AUSTIN, Texas -- With spring right around the corner, Austin is nearly half way through its budget year. So city staff took a look at the budget to see where it stands and found a $14.2 million surplus.
"The economy is good and that is very good news," said Mayor Pro-Tem Sheryl Cole. "And when the economy is good, we end up with budget surpluses, sometimes mid-year."
So where did the money come from? Well for starters, more people are shopping. Sales tax revenue is higher than expected, adding nearly $62,000 to the city's budget. New development fees in 2013 added another $2.1 million. Franchise fees added $5.8 million. And the city has also spent $5.9 million less than expected out of the general fund. The Austin Police Department was a big part of that savings. The department spent $2 million less than expected, primarily on personnel. Plus another $400,000 from various departments.
During a workshop, council members discussed several projects that they would like to see the money used for including a $600,000 commercial kitchen at the Asian American Resource Center and $200,000 for a study to help develop a land-use plan for part of the south shore of Lady Bird Lake.

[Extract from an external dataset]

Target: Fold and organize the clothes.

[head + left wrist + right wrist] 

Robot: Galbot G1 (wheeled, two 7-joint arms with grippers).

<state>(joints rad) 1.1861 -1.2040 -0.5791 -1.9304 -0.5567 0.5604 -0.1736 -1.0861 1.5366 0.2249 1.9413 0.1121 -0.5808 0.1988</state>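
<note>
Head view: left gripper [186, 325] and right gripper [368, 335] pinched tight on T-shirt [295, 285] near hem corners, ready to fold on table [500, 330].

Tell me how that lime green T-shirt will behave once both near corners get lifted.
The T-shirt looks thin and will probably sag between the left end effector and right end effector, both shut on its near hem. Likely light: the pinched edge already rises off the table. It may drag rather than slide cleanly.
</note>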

But in the end, the council decided to save the surplus.
"The needs of the city are truly great and we made a decision today to hold off actually spending any of that money and evaluate in a comprehensive manner what we're going to do with the entire budget," said Cole.
Mayor Lee Leffingwell and Cole say they would like to use the money to help with affordability in Austin.
"I think overall the entire city is struggling with affordability, and keeping the property tax rate constant or reducing it would be a very good gift to all the taxpayers," said Cole.
Leffingwell released a statement that said in part:
"The possibility of spending the surplus money this way could dramatically impact affordability. I would like to see further discussions on utilizing this money to possibly reduce or eliminate a potential tax increase next year, or use the funds to offset likely utility rate increases.
Additionally, I believe it is more fair for unmet needs across all city departments to be considered at one time, rather than hearing just the items that happen to have the ear of a Council Member. A process where all needs are heard at one time is more transparent and responsible. Trying to spend surplus money at a Work Session does not allow adequate public input, such as would be the case at a regularly scheduled Thursday Council Meeting.
Postponing these items promotes fairness, equity and affordability.”